* _DATA SEGMENT_
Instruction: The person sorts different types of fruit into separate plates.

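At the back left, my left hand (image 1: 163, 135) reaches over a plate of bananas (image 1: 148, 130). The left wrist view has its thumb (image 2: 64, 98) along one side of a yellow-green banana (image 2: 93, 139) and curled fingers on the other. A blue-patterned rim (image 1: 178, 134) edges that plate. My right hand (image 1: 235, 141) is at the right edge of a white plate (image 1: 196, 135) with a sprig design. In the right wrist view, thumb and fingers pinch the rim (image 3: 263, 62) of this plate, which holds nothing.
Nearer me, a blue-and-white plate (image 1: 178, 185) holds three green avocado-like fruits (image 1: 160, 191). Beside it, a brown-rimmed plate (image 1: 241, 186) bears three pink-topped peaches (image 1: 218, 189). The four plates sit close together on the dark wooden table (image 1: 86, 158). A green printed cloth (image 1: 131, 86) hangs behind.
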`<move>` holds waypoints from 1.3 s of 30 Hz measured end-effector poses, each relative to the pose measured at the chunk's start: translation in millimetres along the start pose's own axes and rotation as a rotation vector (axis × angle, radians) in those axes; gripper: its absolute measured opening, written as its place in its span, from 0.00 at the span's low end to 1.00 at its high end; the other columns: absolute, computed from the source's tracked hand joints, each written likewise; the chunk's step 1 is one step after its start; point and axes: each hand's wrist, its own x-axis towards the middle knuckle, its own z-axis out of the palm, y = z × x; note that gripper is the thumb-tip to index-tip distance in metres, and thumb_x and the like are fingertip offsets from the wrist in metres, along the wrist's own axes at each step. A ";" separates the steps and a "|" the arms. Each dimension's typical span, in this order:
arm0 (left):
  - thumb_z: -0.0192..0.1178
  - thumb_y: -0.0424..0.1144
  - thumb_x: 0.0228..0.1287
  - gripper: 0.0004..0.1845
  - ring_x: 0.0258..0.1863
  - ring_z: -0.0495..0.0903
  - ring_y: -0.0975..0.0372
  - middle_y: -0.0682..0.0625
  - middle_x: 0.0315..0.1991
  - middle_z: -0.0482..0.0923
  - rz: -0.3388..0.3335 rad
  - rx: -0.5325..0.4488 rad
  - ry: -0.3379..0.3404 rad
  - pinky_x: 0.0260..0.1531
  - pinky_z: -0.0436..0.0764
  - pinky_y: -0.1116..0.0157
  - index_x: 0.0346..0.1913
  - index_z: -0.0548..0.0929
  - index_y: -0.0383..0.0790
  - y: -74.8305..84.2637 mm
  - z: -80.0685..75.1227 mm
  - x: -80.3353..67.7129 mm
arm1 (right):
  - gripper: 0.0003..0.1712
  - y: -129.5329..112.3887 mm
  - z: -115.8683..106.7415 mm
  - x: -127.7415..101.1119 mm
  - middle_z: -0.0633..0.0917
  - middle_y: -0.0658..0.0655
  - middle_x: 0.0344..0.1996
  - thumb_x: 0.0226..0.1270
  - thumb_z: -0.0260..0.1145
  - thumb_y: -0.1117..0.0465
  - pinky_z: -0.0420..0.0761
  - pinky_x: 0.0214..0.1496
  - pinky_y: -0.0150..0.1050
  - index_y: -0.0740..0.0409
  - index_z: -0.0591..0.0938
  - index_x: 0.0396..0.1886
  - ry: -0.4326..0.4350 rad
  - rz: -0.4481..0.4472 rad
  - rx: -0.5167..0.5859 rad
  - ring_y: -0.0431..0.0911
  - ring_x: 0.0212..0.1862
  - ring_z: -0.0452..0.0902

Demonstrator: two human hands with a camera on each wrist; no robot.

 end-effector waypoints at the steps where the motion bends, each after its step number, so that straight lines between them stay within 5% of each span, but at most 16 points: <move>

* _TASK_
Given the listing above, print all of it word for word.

* _REPLY_
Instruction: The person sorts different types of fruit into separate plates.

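At the back left, my left hand (image 1: 163, 135) reaches over a plate of bananas (image 1: 148, 130). The left wrist view has its thumb (image 2: 64, 98) along one side of a yellow-green banana (image 2: 93, 139) and curled fingers on the other. A blue-patterned rim (image 1: 178, 134) edges that plate. My right hand (image 1: 235, 141) is at the right edge of a white plate (image 1: 196, 135) with a sprig design. In the right wrist view, thumb and fingers pinch the rim (image 3: 263, 62) of this plate, which holds nothing.
Nearer me, a blue-and-white plate (image 1: 178, 185) holds three green avocado-like fruits (image 1: 160, 191). Beside it, a brown-rimmed plate (image 1: 241, 186) bears three pink-topped peaches (image 1: 218, 189). The four plates sit close together on the dark wooden table (image 1: 86, 158). A green printed cloth (image 1: 131, 86) hangs behind.
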`<move>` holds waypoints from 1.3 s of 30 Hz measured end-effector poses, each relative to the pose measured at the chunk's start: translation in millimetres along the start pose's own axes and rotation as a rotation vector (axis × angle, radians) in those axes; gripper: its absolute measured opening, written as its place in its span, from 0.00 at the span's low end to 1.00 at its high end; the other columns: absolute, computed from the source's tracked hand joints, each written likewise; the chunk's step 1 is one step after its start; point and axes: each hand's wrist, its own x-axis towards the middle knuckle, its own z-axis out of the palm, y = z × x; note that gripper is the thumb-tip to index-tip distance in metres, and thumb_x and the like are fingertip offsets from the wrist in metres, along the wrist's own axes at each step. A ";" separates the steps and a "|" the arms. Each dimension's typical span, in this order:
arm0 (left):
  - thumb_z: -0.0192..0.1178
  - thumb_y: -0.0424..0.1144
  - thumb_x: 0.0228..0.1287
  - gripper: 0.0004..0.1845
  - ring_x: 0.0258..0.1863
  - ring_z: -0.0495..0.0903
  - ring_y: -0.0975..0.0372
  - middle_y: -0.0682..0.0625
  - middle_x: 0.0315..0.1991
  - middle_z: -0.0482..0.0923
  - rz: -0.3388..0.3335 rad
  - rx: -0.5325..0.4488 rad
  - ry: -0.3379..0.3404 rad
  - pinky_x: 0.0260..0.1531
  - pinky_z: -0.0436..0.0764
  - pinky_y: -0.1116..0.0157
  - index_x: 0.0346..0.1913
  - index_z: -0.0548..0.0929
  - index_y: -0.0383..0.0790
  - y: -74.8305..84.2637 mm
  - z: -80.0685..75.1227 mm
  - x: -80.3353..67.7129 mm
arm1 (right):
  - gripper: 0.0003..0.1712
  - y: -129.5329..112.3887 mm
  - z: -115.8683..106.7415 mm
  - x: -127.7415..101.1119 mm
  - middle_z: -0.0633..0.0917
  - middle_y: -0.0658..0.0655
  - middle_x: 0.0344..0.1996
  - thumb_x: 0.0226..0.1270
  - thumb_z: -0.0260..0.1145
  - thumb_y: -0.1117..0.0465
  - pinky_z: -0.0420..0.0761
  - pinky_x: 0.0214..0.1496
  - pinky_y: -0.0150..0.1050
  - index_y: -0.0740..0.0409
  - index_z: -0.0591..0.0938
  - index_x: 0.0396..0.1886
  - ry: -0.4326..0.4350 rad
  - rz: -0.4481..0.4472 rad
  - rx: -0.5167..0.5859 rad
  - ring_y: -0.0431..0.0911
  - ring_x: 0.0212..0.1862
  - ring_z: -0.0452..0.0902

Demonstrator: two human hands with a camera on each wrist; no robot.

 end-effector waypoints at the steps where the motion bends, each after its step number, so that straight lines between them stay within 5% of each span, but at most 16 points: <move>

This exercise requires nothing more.